In Paris we would be burning tyres in the streets. Anarchy has never looked so appealing.
In more than 30 years in the superannuation industry I have only once before been as surprised by a policy announcement by a government. That was in 2006 when Peter Costello announced the opportunity for a once-only contribution of up to $1 million into an individual superannuation account.
There is an interesting symmetry here, or perhaps more correctly, an asymmetry. The Coalition in 2006 encouraged aspirational Australians to build a comfortable nest egg for their retirement. Now in 2016 we have a Coalition government introducing a retrospective tax that penalises those that trusted government policy and did as encouraged, built their retirement savings through superannuation.
While there is a component of personal affront, my concern is more about the unprincipled action of retrospective legislation and the lack of trust embodied in a Coalition, or for that matter any government, which reverses policy to effectively penalise those who trusted the system.
Malcolm Turnbull has shown a level of political desperation in announcing a policy, which as a lawyer, and a good one at that, he must know is fundamentally flawed.
Bill Shorten has seized the high ground by refusing to support legislation that is aligned with his political views but goes against the principles of fairness and consistency.
This is purely political expediency by a Turnbull government that has decided that the 4 per cent of the population disenfranchised by this policy would have little impact on its electoral support.

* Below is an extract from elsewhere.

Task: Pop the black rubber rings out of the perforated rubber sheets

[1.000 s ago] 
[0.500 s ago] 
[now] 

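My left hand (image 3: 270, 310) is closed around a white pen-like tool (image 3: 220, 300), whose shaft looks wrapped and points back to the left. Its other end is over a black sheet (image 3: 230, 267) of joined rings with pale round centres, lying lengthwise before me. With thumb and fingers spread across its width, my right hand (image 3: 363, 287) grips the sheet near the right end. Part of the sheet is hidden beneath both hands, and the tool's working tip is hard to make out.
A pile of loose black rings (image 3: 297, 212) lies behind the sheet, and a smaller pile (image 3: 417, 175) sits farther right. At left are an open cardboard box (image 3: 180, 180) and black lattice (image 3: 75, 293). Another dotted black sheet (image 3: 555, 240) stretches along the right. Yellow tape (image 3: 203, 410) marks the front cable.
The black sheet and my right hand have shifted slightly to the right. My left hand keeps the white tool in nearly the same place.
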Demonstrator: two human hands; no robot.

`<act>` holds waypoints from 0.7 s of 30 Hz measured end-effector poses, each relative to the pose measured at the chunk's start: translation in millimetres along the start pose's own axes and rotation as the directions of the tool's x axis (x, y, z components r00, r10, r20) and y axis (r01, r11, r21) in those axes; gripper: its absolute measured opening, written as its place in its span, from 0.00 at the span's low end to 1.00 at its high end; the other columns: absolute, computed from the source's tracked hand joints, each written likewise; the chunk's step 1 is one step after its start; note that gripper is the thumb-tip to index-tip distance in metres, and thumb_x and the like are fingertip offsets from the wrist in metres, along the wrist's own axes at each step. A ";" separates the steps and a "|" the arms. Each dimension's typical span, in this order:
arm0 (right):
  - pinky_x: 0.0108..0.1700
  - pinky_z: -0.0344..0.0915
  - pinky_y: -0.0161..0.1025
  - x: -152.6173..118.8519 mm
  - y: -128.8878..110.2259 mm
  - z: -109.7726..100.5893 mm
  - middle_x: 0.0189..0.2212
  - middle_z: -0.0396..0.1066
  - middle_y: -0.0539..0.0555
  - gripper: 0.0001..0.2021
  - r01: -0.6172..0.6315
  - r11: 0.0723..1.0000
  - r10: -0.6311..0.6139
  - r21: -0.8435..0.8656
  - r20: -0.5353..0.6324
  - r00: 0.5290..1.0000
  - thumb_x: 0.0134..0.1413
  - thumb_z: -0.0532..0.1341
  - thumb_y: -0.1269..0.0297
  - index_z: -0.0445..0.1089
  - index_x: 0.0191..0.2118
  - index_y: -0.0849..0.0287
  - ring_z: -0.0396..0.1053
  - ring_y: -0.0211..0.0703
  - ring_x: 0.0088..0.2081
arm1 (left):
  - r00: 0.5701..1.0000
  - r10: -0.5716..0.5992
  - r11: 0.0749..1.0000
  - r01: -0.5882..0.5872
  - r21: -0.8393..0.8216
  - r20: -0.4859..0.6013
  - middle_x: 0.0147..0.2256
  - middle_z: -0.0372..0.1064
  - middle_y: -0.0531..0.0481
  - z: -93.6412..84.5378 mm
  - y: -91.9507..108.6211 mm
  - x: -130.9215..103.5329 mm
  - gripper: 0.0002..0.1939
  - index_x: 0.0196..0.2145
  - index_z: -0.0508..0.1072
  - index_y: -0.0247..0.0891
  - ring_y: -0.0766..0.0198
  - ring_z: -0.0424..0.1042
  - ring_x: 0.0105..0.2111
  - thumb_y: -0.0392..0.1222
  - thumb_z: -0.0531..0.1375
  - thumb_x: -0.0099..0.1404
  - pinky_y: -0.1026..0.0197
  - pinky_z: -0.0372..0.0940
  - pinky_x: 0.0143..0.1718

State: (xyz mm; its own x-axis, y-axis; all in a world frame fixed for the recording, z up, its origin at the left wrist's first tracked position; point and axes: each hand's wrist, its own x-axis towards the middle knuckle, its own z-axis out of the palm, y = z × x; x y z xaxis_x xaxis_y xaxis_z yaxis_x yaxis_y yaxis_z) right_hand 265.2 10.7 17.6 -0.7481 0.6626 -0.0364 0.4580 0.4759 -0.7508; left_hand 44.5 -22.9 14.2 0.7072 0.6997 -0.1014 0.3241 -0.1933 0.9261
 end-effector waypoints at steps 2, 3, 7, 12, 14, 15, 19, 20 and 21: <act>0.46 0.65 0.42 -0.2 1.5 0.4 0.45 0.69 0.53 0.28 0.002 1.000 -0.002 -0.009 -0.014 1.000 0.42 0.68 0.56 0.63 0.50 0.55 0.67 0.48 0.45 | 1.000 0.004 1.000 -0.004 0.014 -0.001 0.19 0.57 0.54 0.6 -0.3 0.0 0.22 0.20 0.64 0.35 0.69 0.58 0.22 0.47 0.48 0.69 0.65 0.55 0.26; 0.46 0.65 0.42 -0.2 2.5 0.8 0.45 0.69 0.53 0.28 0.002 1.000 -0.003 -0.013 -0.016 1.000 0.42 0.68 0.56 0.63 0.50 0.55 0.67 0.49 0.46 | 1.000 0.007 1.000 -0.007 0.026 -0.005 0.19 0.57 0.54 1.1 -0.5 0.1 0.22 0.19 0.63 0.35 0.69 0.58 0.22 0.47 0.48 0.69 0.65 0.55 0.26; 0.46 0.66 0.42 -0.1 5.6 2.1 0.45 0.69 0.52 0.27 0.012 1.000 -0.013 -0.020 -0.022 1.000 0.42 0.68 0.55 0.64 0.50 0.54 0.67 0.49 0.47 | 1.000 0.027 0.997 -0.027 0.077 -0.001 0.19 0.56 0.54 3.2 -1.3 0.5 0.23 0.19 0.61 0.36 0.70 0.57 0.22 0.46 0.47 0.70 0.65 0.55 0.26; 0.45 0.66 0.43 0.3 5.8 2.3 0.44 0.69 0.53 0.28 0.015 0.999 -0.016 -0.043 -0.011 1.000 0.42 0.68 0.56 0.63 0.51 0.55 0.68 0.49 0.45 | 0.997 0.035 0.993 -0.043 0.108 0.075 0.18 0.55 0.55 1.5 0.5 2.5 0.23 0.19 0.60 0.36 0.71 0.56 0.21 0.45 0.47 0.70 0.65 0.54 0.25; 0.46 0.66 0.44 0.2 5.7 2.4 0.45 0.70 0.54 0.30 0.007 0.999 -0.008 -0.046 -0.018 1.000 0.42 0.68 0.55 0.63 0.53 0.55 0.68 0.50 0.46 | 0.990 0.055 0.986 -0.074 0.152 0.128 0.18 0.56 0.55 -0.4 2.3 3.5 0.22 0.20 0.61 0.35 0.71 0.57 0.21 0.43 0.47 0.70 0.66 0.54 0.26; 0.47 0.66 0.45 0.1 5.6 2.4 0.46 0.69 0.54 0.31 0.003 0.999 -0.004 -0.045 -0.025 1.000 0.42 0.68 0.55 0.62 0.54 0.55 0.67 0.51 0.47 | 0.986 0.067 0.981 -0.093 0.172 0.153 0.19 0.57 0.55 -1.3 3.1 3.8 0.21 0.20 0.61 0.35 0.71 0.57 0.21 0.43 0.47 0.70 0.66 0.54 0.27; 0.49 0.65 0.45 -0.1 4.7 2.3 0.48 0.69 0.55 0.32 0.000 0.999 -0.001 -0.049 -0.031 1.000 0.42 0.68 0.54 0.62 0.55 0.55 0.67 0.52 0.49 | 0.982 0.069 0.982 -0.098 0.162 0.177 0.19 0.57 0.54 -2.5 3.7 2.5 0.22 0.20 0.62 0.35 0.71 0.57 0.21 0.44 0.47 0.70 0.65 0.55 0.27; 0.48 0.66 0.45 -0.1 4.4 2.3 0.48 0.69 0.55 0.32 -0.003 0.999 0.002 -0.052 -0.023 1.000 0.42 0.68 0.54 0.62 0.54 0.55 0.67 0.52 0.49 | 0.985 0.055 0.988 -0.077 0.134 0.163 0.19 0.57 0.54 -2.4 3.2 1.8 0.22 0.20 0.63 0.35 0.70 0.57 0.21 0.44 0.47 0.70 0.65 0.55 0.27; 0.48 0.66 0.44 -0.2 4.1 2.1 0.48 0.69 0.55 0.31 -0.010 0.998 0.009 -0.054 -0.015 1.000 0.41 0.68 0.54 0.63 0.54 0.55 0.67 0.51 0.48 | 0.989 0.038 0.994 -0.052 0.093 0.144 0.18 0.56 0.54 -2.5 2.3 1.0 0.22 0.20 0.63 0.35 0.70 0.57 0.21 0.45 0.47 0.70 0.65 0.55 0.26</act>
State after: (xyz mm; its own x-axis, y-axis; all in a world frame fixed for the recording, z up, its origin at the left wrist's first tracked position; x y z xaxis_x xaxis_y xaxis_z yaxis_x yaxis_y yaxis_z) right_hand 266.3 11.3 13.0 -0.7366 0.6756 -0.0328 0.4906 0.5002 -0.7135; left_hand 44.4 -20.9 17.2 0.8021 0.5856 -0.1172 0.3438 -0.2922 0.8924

There are so many problems with this legislation it is hard to know where to begin.
Let’s start with the Costello policy of 2006. Simple maths will tell you that just the $1m invested in 2006 at average returns will now be approaching $2m. But $1.6m is the limit. A total disregard for past policy.
Now let’s move to the cap on lifetime non-concessional contributions at $500,000. Back dated for nine years! Australians should be free to build whatever retirement funds they believe suits their lifestyle as long as the taxpayer doesn’t unfairly subsidise this. Again a total disregard for aspirational Australians who work and save for their retirement. I might add self-funded retirements.
A cap on non-concessional contributions penalises those who have received poor investment advice, or who have made poor investment decisions, or who are just the subject of poor timing in their contributions and investment decisions. Investment professionals will tell you that investment timing is as important to investment returns as decisions around asset allocation and stock selection.
Now it is reasonable to require that any tax concessions for superannuation are fair and equitable rather than allowing a few wealthy individuals to further expand their wealth.
We need to go back to basic principles. There is a principle of mutuality operating here. Imagine your own personal bank account, investment fund, into which you make deposits, contributions, while you are working and from which you make withdrawals, pension payments, once you have retired. Naturally income would be earned on the balance and after tax paid, would add to the amount available for future withdrawals.
Examining this mutuality principle more closely raises three questions.
Why are you taxed on your after-tax deposits, contributions, just because these are within a prescribed superannuation framework? You would not be taxed on any deposits, investments, outside of super.
What level of tax should be levied on earnings? Arguably this should be lower inside a superannuation framework than outside to encourage you to lock away your funds for decades. The current 15 per cent rate during the accumulation phase looks reasonable and is probably a discount to that on an investment portfolio outside superannuation.
Why should you pay any tax at all on your withdrawals, pension payments, from your account given that you are withdrawing a mixture of your capital and taxed earnings?
A fairer structure would be along the lines proposed by economist Chris Richardson, namely a tax rebate of say 15 per cent on your marginal income tax rate applied to arrive at a tax rate on contributions, but only concessional contributions. After the rebate, lower-income earners on 19 per cent marginal tax would pay 4 per cent and higher income earners on a 45 per cent marginal tax rate would pay 30 per cent tax on superannuation contributions. Richardson also proposed that earners below the tax-free threshold would receive a payment from the government of 15c in the dollar.
Government should allow, if not encourage, Australians to aspire, particularly in retirement, rather than just get by. More self-funded retirees able to spend in their retirement will benefit all Australians.
The solution is simple. Do not cap contributions made over a lifetime. Do not tax contributions made from after-tax income. Do not tax retirement benefits, as it is your capital and after-tax money that you are withdrawing. But do tax income and for those contributions made from pre-tax income, flatten the benefit across all taxpayers by introducing a rebate of say 15 per cent as suggested by Richardson.
Oh, and politicians should remember that this money has been put aside by hard working Australians for their retirement and although it is a large pool of money, it is not a potential source of tax revenue to balance government budgets.